Exclusive: Tesco removes ‘have an affair’ birthday card after complaints

A card which makes light of adultery has been pulled from Tesco’s shelves after complaints from shoppers, The Christian Institute can reveal.

The birthday card has the words: “Time for a sports car and an affair” on its front cover.

Last week, Tesco confirmed that it is no longer being sold in stores. A Tesco spokesman told The Christian Institute: “We’ve listened to customer feedback and will have removed this card from our range.”

‘Words are powerful’

The card drew criticism from Twitter users including Lesley Smith, who said: “Disappointed to see messages like this on cards @Tesco. Words are powerful”.

After finding out that the offensive card had been pulled, she told The Christian Institute: “When I saw this card with its message encouraging an act that causes such pain and destruction in families, under the guise of ‘humour’ I just thought no – not funny!

“I wanted Tesco to know that I, for one, was not in agreement and it wasn’t ok – I didn’t want this message to be normalised.”

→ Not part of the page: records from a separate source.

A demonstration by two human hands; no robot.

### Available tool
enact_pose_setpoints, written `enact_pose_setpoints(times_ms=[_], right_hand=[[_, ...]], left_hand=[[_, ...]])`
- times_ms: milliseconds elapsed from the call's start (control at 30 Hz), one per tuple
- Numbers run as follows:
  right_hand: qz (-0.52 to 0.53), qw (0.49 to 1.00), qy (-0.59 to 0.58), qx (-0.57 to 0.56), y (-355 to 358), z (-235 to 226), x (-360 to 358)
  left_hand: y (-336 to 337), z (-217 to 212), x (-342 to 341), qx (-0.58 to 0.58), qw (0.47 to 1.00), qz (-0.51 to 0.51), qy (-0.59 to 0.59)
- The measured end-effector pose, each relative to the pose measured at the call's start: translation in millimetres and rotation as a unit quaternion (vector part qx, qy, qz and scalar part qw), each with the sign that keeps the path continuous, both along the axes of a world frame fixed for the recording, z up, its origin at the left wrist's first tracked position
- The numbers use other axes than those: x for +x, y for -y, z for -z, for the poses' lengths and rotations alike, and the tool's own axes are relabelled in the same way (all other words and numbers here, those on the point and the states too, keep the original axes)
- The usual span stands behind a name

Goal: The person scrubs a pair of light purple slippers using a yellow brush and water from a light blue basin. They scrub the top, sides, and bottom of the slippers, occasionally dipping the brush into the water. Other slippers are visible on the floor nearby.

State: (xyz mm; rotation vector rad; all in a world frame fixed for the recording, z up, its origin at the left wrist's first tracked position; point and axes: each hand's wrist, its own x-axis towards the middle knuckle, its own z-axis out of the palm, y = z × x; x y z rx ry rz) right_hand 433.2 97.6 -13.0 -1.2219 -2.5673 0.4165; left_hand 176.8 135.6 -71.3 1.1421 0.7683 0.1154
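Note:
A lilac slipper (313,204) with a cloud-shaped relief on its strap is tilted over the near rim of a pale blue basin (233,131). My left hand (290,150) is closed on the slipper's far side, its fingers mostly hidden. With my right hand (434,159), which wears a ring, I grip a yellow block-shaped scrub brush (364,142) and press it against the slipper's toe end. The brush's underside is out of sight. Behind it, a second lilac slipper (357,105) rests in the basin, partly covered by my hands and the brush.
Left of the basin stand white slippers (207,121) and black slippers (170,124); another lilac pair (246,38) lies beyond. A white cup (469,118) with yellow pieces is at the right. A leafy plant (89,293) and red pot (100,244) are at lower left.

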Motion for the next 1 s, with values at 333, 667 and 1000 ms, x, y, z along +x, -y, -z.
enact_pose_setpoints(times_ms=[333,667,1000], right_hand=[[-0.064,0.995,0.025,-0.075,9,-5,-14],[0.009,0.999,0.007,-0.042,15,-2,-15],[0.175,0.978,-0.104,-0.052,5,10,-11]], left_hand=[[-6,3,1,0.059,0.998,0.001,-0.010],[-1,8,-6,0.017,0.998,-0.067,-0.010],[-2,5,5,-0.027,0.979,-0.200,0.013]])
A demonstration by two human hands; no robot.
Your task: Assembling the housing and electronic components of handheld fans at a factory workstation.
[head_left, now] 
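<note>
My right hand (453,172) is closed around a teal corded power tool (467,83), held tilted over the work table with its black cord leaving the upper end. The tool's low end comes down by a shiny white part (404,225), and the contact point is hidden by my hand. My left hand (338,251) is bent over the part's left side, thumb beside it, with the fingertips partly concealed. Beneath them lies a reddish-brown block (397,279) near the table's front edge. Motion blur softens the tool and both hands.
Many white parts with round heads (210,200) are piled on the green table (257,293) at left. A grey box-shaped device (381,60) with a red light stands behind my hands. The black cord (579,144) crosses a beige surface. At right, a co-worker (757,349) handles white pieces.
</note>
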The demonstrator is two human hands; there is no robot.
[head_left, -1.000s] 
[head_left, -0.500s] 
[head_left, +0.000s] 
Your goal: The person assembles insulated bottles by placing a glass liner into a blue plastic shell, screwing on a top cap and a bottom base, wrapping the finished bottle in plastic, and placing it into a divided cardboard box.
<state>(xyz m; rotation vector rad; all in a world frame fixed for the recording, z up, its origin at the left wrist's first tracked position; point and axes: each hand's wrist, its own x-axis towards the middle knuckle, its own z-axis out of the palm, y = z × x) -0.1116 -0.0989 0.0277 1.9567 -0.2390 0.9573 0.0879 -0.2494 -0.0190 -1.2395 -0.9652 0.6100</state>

“I am so pleased that Tesco have agreed to not sell the card although Tesco has not responded to me since their initial acknowledgment of the complaint”, she added.

Gay pride support

Last week, Tesco came under fire for a joint promotion with confectionery brand Skittles to celebrate Pride in London – a gay rights festival.

All-white packets of Skittles are being sold in stores across the UK alongside explanatory text which reads: “During Pride, only one rainbow matters. So we’ve given ours up to show support.”

Skittles says its decision to drop its iconic rainbow branding from packets is intended to show support for Pride in London and “celebrate diversity and inclusion”.

‘Political message’

Colin Hart, Director of The Christian Institute, said people should know that Tesco has gone “out of its way” to back the LGBT agenda.

“Why do any kind of sweets need to be politicised? People should be able to buy their favourite confectionery without being forced to consume a political message as well.”